▶ **EXERCISE DESCRIPTION**
Print the data verbatim. Leave every image out.

== Segment start ==

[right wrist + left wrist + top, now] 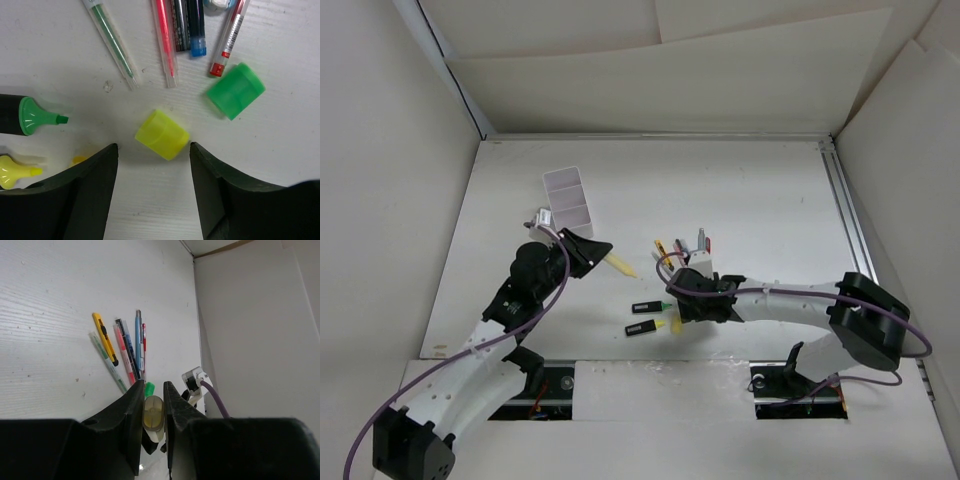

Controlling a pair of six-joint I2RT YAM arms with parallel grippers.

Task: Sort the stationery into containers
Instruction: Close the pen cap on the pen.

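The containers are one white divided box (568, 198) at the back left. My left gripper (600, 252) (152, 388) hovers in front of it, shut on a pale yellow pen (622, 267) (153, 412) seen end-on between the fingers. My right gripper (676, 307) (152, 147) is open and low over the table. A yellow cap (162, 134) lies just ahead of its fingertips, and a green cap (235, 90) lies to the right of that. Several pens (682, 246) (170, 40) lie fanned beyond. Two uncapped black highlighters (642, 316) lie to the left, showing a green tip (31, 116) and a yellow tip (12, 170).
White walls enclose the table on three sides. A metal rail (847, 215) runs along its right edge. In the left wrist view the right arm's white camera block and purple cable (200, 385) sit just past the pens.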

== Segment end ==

▶ **OUTPUT**
[right wrist + left wrist + top, now] 

Controlling a pair of six-joint I2RT YAM arms with parallel grippers.

Task: Sort the stationery into containers
Instruction: Close the pen cap on the pen.

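The containers are one white divided box (568, 198) at the back left. My left gripper (600, 252) (152, 388) hovers in front of it, shut on a pale yellow pen (622, 267) (153, 412) seen end-on between the fingers. My right gripper (676, 307) (152, 147) is open and low over the table. A yellow cap (162, 134) lies just ahead of its fingertips, and a green cap (235, 90) lies to the right of that. Several pens (682, 246) (170, 40) lie fanned beyond. Two uncapped black highlighters (642, 316) lie to the left, showing a green tip (31, 116) and a yellow tip (12, 170).
White walls enclose the table on three sides. A metal rail (847, 215) runs along its right edge. In the left wrist view the right arm's white camera block and purple cable (200, 385) sit just past the pens.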

For this exercise, the work is now complete.